* **Data shown**
────────────────────────────────────────

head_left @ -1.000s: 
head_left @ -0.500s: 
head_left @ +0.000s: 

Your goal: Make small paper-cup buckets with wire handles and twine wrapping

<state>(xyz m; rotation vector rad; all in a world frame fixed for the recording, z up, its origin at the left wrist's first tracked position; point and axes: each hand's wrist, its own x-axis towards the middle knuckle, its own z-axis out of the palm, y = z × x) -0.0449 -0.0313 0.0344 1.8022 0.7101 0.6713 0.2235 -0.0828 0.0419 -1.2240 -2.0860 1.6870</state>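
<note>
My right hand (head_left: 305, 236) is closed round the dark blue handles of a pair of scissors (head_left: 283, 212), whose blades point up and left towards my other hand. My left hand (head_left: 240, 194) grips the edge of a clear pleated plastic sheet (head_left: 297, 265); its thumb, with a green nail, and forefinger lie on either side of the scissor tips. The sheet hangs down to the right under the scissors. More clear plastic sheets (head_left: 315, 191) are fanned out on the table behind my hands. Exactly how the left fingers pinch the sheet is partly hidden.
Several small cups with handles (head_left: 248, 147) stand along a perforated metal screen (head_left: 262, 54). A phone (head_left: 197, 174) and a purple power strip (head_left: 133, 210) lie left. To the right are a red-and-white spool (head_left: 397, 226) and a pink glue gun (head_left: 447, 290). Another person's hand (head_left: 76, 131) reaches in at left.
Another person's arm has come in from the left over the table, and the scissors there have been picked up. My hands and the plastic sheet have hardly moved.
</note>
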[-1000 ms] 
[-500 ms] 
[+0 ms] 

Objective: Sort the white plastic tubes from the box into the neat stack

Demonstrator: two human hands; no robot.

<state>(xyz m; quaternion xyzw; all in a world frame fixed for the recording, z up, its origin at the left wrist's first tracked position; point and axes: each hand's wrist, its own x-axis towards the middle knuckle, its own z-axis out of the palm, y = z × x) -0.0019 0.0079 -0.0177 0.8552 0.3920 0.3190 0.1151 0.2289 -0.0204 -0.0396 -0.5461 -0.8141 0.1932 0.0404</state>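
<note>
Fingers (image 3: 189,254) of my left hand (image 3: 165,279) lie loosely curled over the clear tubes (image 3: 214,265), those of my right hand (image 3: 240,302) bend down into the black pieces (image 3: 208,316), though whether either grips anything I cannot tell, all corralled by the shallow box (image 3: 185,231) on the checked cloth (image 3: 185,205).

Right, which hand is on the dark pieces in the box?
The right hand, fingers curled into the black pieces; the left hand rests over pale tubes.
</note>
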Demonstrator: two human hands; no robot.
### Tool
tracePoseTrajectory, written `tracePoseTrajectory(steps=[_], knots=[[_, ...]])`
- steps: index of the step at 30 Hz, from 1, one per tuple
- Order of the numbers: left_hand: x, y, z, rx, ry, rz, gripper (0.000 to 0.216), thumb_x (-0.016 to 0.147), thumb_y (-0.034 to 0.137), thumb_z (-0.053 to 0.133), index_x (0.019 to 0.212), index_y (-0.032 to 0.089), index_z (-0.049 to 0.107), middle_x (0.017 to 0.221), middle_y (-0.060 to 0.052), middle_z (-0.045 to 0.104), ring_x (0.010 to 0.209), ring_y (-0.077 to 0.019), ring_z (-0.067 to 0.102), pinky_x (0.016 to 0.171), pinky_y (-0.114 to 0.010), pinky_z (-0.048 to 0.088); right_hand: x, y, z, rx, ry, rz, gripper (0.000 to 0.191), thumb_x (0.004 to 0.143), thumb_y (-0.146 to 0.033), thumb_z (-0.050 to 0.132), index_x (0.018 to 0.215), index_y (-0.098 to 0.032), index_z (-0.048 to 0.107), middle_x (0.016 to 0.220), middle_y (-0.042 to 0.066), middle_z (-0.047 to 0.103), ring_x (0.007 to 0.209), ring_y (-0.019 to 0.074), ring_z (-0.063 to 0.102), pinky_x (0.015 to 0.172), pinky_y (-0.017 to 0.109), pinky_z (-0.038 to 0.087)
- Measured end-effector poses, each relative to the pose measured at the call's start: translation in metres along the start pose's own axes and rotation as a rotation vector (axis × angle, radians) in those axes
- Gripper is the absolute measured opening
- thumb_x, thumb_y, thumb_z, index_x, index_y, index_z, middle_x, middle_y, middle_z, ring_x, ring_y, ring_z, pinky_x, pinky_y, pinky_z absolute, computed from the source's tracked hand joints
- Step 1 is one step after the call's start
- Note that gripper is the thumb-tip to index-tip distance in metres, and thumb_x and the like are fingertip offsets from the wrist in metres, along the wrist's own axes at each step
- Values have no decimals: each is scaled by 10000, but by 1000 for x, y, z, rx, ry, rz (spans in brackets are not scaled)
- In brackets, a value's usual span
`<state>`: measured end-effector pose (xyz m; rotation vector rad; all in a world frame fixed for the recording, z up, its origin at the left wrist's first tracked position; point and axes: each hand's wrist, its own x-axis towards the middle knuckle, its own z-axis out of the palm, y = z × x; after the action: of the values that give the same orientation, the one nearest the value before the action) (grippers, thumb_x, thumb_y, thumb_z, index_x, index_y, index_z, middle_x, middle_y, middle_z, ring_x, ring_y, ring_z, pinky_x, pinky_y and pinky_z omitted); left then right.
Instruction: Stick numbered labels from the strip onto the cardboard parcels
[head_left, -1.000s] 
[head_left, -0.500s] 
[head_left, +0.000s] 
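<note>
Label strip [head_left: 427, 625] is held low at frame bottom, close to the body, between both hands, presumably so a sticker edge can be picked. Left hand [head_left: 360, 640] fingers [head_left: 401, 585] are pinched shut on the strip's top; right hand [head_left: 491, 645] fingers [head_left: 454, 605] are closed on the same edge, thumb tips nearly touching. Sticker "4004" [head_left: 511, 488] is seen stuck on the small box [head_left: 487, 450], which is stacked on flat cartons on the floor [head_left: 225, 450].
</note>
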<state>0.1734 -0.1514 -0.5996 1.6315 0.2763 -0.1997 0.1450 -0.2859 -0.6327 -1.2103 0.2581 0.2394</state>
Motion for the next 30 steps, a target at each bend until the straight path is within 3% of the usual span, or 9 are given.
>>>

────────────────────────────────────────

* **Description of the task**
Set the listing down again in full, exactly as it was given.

* **Exercise solution**
head_left @ -1.000s: 
head_left @ -0.500s: 
head_left @ +0.000s: 

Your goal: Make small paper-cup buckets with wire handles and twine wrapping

<state>(xyz m; rotation vector rad; all in a world frame fixed for the recording, z up, its origin at the left wrist's first tracked position; point and axes: each hand's wrist, its own x-axis towards the middle knuckle, its own z-axis out of the palm, y = z × x) -0.0449 -0.0313 0.0344 1.8022 0.7101 0.6713 0.2235 -0.0828 0.0419 -1.2240 -2.0860 1.6870</state>
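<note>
My right hand (head_left: 305, 236) is closed round the dark blue handles of a pair of scissors (head_left: 283, 212), whose blades point up and left towards my other hand. My left hand (head_left: 240, 194) grips the edge of a clear pleated plastic sheet (head_left: 297, 265); its thumb, with a green nail, and forefinger lie on either side of the scissor tips. The sheet hangs down to the right under the scissors. More clear plastic sheets (head_left: 315, 191) are fanned out on the table behind my hands. Exactly how the left fingers pinch the sheet is partly hidden.
Several small cups with handles (head_left: 248, 147) stand along a perforated metal screen (head_left: 262, 54). A phone (head_left: 197, 174) and a purple power strip (head_left: 133, 210) lie left. To the right are a red-and-white spool (head_left: 397, 226) and a pink glue gun (head_left: 447, 290). Another person's hand (head_left: 76, 131) reaches in at left.
Another person's arm has come in from the left over the table, and the scissors there have been picked up. My hands and the plastic sheet have hardly moved.
</note>
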[-1000 ms] 
[-500 ms] 
[+0 ms] 

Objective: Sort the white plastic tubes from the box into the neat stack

Demonstrator: two human hands; no robot.

<state>(xyz m; quaternion xyzw; all in a world frame fixed for the recording, z up, its origin at the left wrist's first tracked position; point and axes: each hand's wrist, its own x-axis towards the middle knuckle, its own z-axis out of the palm, y = z × x) -0.0019 0.0079 -0.0177 0.8552 0.3920 0.3190 0.1151 0.2289 -0.0204 -0.0396 -0.5461 -0.8141 0.1932 0.0404</state>
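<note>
Fingers (image 3: 189,254) of my left hand (image 3: 165,279) lie loosely curled over the clear tubes (image 3: 214,265), those of my right hand (image 3: 240,302) bend down into the black pieces (image 3: 208,316), though whether either grips anything I cannot tell, all corralled by the shallow box (image 3: 185,231) on the checked cloth (image 3: 185,205).

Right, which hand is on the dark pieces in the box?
The right hand, fingers curled into the black pieces; the left hand rests over pale tubes.
</note>
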Demonstrator: two human hands; no robot.
### Tool
tracePoseTrajectory, written `tracePoseTrajectory(steps=[_], knots=[[_, ...]])`
- steps: index of the step at 30 Hz, from 1, one per tuple
- Order of the numbers: left_hand: x, y, z, rx, ry, rz, gripper (0.000 to 0.216), thumb_x (-0.016 to 0.147), thumb_y (-0.034 to 0.137), thumb_z (-0.053 to 0.133), index_x (0.019 to 0.212), index_y (-0.032 to 0.089), index_z (-0.049 to 0.107), middle_x (0.017 to 0.221), middle_y (-0.060 to 0.052), middle_z (-0.045 to 0.104), ring_x (0.010 to 0.209), ring_y (-0.077 to 0.019), ring_z (-0.067 to 0.102), pinky_x (0.016 to 0.171), pinky_y (-0.114 to 0.010), pinky_z (-0.048 to 0.088); right_hand: x, y, z, rx, ry, rz, gripper (0.000 to 0.191), thumb_x (0.004 to 0.143), thumb_y (-0.146 to 0.033), thumb_z (-0.050 to 0.132), index_x (0.018 to 0.215), index_y (-0.098 to 0.032), index_z (-0.048 to 0.107), middle_x (0.016 to 0.220), middle_y (-0.042 to 0.066), middle_z (-0.047 to 0.103), ring_x (0.007 to 0.209), ring_y (-0.019 to 0.074), ring_z (-0.063 to 0.102), pinky_x (0.015 to 0.172), pinky_y (-0.017 to 0.109), pinky_z (-0.038 to 0.087)
- Measured end-effector poses, each relative to the pose measured at the call's start: translation in metres along the start pose's own axes and rotation as a rotation vector (axis × angle, radians) in those axes
- Gripper is the absolute measured opening
- thumb_x, thumb_y, thumb_z, index_x, index_y, index_z, middle_x, middle_y, middle_z, ring_x, ring_y, ring_z, pinky_x, pinky_y, pinky_z absolute, computed from the source's tracked hand joints
- Step 1 is one step after the call's start
- Note that gripper is the thumb-tip to index-tip distance in metres, and thumb_x and the like are fingertip offsets from the wrist in metres, along the wrist's own axes at each step
- Values have no decimals: each is scaled by 10000, but by 1000 for x, y, z, rx, ry, rz (spans in brackets are not scaled)
- In brackets, a value's usual span
`<state>`: measured end-effector pose (xyz m; rotation vector rad; all in a world frame fixed for the recording, z up, its origin at the left wrist's first tracked position; point and axes: each hand's wrist, its own x-axis towards the middle knuckle, its own z-axis out of the palm, y = z × x; after the action: of the values that give the same orientation, the one nearest the value before the action) (grippers, thumb_x, thumb_y, thumb_z, index_x, index_y, index_z, middle_x, middle_y, middle_z, ring_x, ring_y, ring_z, pinky_x, pinky_y and pinky_z omitted); left then right.
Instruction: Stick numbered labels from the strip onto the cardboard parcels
[head_left, -1.000s] 
[head_left, -0.500s] 
[head_left, +0.000s] 
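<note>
Label strip [head_left: 427, 625] is held low at frame bottom, close to the body, between both hands, presumably so a sticker edge can be picked. Left hand [head_left: 360, 640] fingers [head_left: 401, 585] are pinched shut on the strip's top; right hand [head_left: 491, 645] fingers [head_left: 454, 605] are closed on the same edge, thumb tips nearly touching. Sticker "4004" [head_left: 511, 488] is seen stuck on the small box [head_left: 487, 450], which is stacked on flat cartons on the floor [head_left: 225, 450].
</note>
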<state>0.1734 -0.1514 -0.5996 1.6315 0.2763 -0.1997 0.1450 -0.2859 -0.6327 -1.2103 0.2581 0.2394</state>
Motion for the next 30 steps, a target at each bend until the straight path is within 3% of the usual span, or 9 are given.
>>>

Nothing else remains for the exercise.